Should I get a plumber to look at this..

Do you think I can get this covered on my home insurance ??

Really worried…

Thanks for advice all….


----------



## Squonk (21 Jul 2006)

*Re: Do you think I can get this covered on my home insurance ??*

Hi 1975......It seems like I've the exact same problem as you. Our leak comes from the shower but its not consistant i.e. happens only sometime when we shower. The ceilings downstairs is stained. I had a plumber look at it and he couldn't find the leak. The plumber was hesistant about pulling up tiles and stuff in the shower room until he was certain he knew where the problem lay. Thus, I've been keeping an eye on the shower since trying to find the problem, but to no avail.

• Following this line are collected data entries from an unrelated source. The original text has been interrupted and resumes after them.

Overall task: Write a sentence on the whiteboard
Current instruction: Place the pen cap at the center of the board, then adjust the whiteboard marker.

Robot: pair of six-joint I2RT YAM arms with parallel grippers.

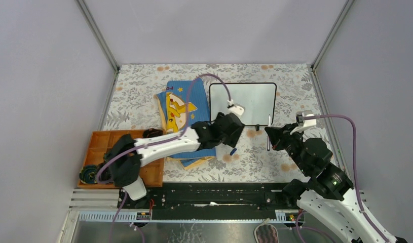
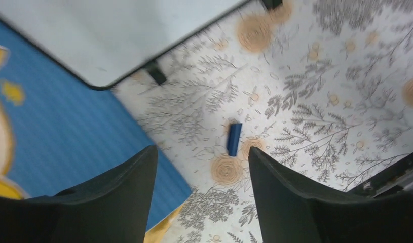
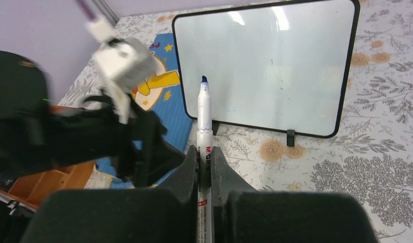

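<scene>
The whiteboard (image 1: 243, 103) stands at the back middle of the table; it also shows in the right wrist view (image 3: 265, 66) and its corner in the left wrist view (image 2: 103, 35). Its face is blank; no sentence shows on it. My right gripper (image 3: 204, 152) is shut on a white marker (image 3: 203, 116) with its blue tip uncapped, pointing at the board from short of its near edge. The marker also shows in the top view (image 1: 269, 132). My left gripper (image 2: 201, 157) is open and empty above the blue marker cap (image 2: 234, 138), which lies on the table (image 1: 233, 150).
A blue cartoon-print cloth (image 1: 179, 109) lies left of the board, under my left arm. An orange compartment tray (image 1: 100, 147) sits at the left with a dark object (image 1: 88, 174) at its near corner. The table has a floral cover (image 1: 295, 86).
</scene>
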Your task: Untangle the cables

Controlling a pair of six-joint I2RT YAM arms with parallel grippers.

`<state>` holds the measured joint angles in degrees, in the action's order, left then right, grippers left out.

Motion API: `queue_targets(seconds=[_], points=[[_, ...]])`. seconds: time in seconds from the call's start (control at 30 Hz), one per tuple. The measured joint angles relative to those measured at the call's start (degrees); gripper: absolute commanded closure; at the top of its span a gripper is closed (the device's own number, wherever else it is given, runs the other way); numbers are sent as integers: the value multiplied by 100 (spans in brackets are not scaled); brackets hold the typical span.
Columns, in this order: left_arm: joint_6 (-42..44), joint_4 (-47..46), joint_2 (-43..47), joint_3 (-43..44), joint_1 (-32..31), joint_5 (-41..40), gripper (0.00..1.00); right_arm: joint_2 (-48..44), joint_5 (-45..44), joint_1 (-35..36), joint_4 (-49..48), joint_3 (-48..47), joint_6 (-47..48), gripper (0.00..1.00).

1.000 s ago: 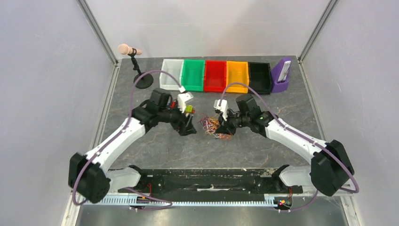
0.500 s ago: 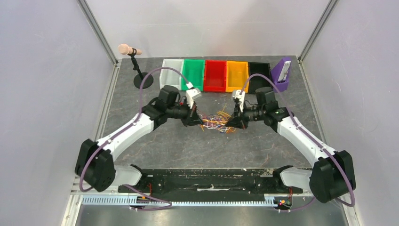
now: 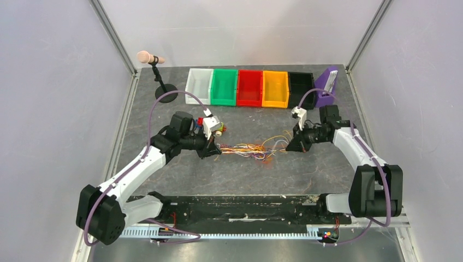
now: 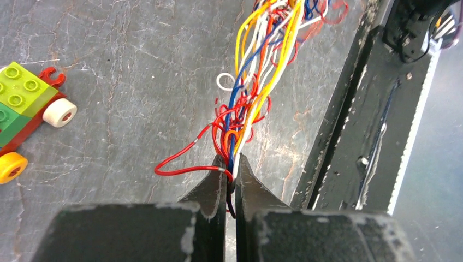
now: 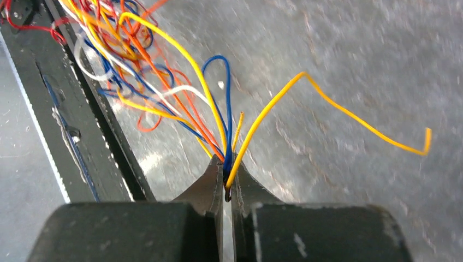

Anyhow, if the tiles etc need to be pulled up that's a big job and I was also wondering if insurance would cover it.


----------



## 1975 (21 Jul 2006)

*Re: Do you think I can get this covered on my home insurance ??*

What can we do ??? It is really annoying me. The house is only 3 yeras old !!


----------



## SteelBlue05 (21 Jul 2006)

*Re: Do you think I can get this covered on my home insurance ??*

HOw does the water get out of the shower by accident? Can you not ensure this doesnt happen by checking the seals on the shower door etc?


----------



## 1975 (21 Jul 2006)

*Re: Do you think I can get this covered on my home insurance ??*

Basically if you have the shower on and leave the door open for a split second water may get out. Another way is if you have 2 showers one after another. The shower is well sealed etc...

I suppose what I really want to know is will the insurance pay for this as I expect it is going to be a big job............


----------



## SteelBlue05 (21 Jul 2006)

*Re: Do you think I can get this covered on my home insurance ??*



			
				1975 said:
			
		

> Basically if you have the shower on and leave the door open for a split second water may get out. Another way is if you have 2 showers one after another. The shower is well sealed etc...
> 
> I suppose what I really want to know is will the insurance pay for this as I expect it is going to be a big job............


 
There is no leak in any pipe so what are you trying to fix? If you pour water on any upstairs floor the water is only going to go one direction and that is down through the floor and through the ceiling of the room below.

Why take up the tiles in the en-suite, what are you going to after that?


----------



## 1975 (21 Jul 2006)

*Re: Do you think I can get this covered on my home insurance ??*

Steelblue 05 to be honest I do not think you understand what I am trying to describe. It doesn't matter. 
thanks for your advice


----------



## SteelBlue05 (21 Jul 2006)

*Re: Do you think I can get this covered on my home insurance ??*



			
				1975 said:
			
		

> Steelblue 05 to be honest I do not think you understand what I am trying to describe. It doesn't matter.
> thanks for your advice


 
If water gets onto the bathroom floor then it comes through to the ceiling in the room below? Is that not it?


----------



## 1975 (21 Jul 2006)

*Re: Do you think I can get this covered on my home insurance ??*

The bathroom floor is fully tiled. All the walls are tiled. It is only tiny amounts of water that fall to the floor. I have lived in a 2 story all my life and in the house I grew up in if water spilt on the floor it did not automatically fall through the ceiling and we had no tiles when growing up. 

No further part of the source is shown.